Lynn, Rod and I chatted (well they listened! - big hug). Little by little I could feel the adrenalin expiring. As it did so sadness began to creep in. I could see Clive at the bar, I could see him at 'our table'. Eventually I had had enough and we left. But we have at least been back in there now.

I came home. Looked briefly at the post, made myself a fruit tea and needed paracetamol for a thumping headache. I realised going back out now to meet Paula was just too much so apologised that I was going to bed. I was even too tired to blog!!
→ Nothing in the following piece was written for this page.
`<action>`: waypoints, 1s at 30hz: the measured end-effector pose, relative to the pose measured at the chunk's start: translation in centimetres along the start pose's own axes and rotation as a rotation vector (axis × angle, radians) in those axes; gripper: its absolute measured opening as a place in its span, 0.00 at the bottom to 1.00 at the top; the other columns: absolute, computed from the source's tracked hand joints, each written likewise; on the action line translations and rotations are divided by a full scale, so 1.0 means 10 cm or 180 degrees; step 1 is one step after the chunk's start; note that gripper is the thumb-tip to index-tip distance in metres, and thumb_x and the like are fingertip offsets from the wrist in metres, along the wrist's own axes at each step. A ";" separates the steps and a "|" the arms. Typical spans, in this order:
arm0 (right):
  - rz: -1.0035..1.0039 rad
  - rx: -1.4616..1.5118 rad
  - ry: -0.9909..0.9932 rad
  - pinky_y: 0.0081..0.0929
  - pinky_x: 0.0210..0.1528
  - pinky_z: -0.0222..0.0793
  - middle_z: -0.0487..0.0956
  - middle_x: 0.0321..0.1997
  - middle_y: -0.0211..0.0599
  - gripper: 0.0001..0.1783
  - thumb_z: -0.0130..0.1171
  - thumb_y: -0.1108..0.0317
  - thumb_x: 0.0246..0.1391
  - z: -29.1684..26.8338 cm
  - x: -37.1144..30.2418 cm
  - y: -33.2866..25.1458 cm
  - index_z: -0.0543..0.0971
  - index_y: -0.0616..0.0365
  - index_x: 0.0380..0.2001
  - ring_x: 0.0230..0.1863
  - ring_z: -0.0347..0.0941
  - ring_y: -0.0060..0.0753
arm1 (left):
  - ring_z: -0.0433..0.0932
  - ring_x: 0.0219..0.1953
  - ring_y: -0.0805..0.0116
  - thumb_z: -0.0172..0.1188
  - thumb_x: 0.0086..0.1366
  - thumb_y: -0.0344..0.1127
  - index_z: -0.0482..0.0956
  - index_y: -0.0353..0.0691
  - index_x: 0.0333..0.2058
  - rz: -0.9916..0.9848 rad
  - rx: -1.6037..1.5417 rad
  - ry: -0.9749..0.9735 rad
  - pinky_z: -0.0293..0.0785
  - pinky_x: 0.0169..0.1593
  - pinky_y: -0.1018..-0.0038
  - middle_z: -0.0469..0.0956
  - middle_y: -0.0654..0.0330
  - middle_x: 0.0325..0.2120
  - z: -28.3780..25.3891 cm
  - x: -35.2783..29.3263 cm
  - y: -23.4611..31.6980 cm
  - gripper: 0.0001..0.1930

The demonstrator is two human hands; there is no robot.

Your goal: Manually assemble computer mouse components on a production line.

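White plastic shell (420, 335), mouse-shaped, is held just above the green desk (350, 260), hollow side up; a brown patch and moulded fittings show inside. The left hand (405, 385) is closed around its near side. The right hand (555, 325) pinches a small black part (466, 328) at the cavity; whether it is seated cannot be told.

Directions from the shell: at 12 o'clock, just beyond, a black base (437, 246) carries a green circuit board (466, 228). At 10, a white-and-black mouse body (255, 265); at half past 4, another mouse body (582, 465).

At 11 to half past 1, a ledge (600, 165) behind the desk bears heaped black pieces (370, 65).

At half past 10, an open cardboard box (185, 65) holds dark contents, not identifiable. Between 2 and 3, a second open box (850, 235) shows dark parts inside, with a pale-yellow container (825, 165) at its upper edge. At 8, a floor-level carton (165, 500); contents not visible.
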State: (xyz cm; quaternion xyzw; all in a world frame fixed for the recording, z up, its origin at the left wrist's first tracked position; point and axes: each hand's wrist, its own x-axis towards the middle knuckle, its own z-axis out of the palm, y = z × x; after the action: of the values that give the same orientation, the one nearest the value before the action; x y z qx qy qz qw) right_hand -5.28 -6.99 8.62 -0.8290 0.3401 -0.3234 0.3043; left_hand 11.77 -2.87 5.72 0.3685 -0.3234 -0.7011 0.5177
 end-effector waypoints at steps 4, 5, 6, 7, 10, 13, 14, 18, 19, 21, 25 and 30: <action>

I put the television on for company, put my 'Clive' cushions in place and shed a few tears that he wasn't here. It wasn't a massive cry and soon I was asleep.

This morning I have woken with a very, very stiff neck. I have no plans today other than watching 'Mamma Mia!' with Lynn tonight.

Time to enjoy sunshine maybe?

Elaine x

Clive's books can be ordered via here


Anonymous said...

Hi Elaine,

I just wanted to comment on your amazing presentation on Friday. I am a psychiatric nurse who attended the patient safety conference. To be honest I was in two minds about the whole thing. I love my job and a day away from work, (unless it's Annual Leave!) can be a bit of a bind, worrying about how my caseload is doing etc, catching up with visits, all for the sake of listening to various people talk about subjects that often don't wholly concern me.
Well what a shock it was to hear you! (Admittedly people making me cry are never that popular with me!!!), but you absolutely astounded me. From start to finish I was enthralled. The way you told your remarkable story, the bravery within, you left me speechless, everything else that day paled into insignificance. I would like to say a huge thank you for making the day such a pleasure.
I also noted your comments during the Q & A session - you made reference to upon hospital admission, you want somebody to take care of you, you don't want to make decisions, choices being too difficult to make at that point in time.
As a health care professional, I am sure we all get into the mind set of promoting independence and getting people to make their own choices (which is as it should be) however, I will think more about your comments regarding choices/decisions and when somebody is acutely unwell it's enough for them to even make a decision about whether to have sugar in their tea or not.
I will think more about this and ensure that I don't place any undue stress on people by encouraging them to participate in care planning etc too early on in their admission. So thank you for that I plan to feed this back to my colleagues that were unable to make the conference on Friday.

Thankyou again Elaine, you are one of the most incredibly brave and inspirational women I have ever met.

Keep up the good work.



Elaine Hanzak-Gott said...

Thank you so much Victoria. I shall make more of a point of admission in the 'main body' as you are right! Sometimes you do need a little time to be nursed and looked after.